Seeing as we don´t know what gravity is, its a difficult one to answer.

The size of the star and the stage of its lifespan could also be deciding factors.

I think a possible answer is:--. You won´t be able to take gravity away because all matter appears to have gravity, if you were able to( after all never say never) then there would be no matter and no sun. The sun would dissapear into quantum immeasurableness.

Originally posted by King Kandy
I was under the impression that only the suns personal gravity was cancelled, not gravity in general. The Earth probably wouldn't take to much damage, most of the stuff on Earth has a pretty good mechanical grip on everything else.

Yeah just looked at the first post, stars only 🙁

I also never said it would the sun, just a star. 😉

Thats like saying, when asked where you live "a house".

Theres quite a lot of stars, each different than the other.

Re: Science Question

Originally posted by Shakyamunison
I was having a discussion with a friend. I said if you could turn off the gravity that held a star together, the star would explode. He said it would just evaporate. What do you think?

If you could magically turn off gravity, what would happen to a star?

It would drift away?

Originally posted by Shakyamunison
I also never said it would the sun, just a star. 😉

A man shot a deer and when the Buddah walked past he asked him "What happens to a deer's soul when it dies?". The Buddah removed the arrow silently, saving the deer's life.

We were all addressing the more important issue.

burrrrrrrrrrrrrrrrrrrrrrrrrrrrrrrrrrrrrrrrrrrrrrn

and sym, please do away with the ambiguities in adult convo!

Originally posted by inimalist
burrrrrrrrrrrrrrrrrrrrrrrrrrrrrrrrrrrrrrrrrrrrrrn

and sym, please do away with the ambiguities in adult convo!

I'll try.

Well I said to drift away because we need a Sun to keep us in gravity otherwise we would pull away, drift. All planets depend on the others especially the sun for keeping in the pull of gravity and keeping our circular, or whatever in the circular motion. If you are saying that a planet all together loses its gravity, then I believe it would become dead in our orbital system. It would be dead unto it's self.
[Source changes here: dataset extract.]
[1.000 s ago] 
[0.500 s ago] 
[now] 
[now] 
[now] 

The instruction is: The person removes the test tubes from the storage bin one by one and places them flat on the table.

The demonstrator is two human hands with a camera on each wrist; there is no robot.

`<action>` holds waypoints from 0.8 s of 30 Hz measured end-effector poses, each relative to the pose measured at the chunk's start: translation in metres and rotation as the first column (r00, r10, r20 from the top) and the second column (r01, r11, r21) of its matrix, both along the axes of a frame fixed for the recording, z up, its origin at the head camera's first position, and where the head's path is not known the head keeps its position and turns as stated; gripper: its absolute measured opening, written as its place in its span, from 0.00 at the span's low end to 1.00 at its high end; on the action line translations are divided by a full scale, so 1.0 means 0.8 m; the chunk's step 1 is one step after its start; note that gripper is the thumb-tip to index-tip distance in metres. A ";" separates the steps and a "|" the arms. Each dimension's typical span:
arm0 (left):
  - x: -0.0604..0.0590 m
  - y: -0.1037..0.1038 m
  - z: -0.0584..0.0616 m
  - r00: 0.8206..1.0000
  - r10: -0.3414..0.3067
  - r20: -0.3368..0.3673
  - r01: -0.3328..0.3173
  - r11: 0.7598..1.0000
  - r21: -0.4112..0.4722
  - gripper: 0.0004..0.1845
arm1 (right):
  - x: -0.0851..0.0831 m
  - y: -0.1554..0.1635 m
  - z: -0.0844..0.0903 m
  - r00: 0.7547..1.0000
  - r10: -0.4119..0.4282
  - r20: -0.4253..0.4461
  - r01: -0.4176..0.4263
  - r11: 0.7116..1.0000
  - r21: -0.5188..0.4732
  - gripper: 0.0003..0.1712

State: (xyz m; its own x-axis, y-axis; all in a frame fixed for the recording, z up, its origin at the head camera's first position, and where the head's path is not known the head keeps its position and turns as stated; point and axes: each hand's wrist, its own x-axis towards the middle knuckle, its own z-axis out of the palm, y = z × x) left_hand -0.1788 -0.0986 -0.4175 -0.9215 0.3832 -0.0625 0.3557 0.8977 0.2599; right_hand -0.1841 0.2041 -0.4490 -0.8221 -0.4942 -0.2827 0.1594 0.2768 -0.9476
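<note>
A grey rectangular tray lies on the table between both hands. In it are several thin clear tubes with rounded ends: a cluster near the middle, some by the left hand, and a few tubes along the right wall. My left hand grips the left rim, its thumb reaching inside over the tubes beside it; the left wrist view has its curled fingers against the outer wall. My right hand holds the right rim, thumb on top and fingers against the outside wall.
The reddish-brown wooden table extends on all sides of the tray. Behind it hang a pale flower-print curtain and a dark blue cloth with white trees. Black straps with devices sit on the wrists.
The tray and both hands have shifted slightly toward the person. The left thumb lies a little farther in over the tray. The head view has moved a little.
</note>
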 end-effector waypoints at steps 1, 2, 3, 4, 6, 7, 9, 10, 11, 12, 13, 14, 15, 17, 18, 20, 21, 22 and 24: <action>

To say that it would implode and such, I don't think so, because it would be dead like a rock. If our own world would cease, our gravity not being there would make all things would die. Our hot inner core would cease and that wouldn't make anything like a Nova, Super Nova or such. I believe we would become like an asteroid type thing that floats around the universe.........

What would cause the core to cool without expansion in the loss of gravity?

Originally posted by King Kandy
What would cause the core to cool without expansion in the loss of gravity?
Actually I don't know....Possibility of non cooling being tugged on by the other orbital bodies that would contribute.

I do know that when things cool, they expand, but what about the contributing factors of the other solar bodies.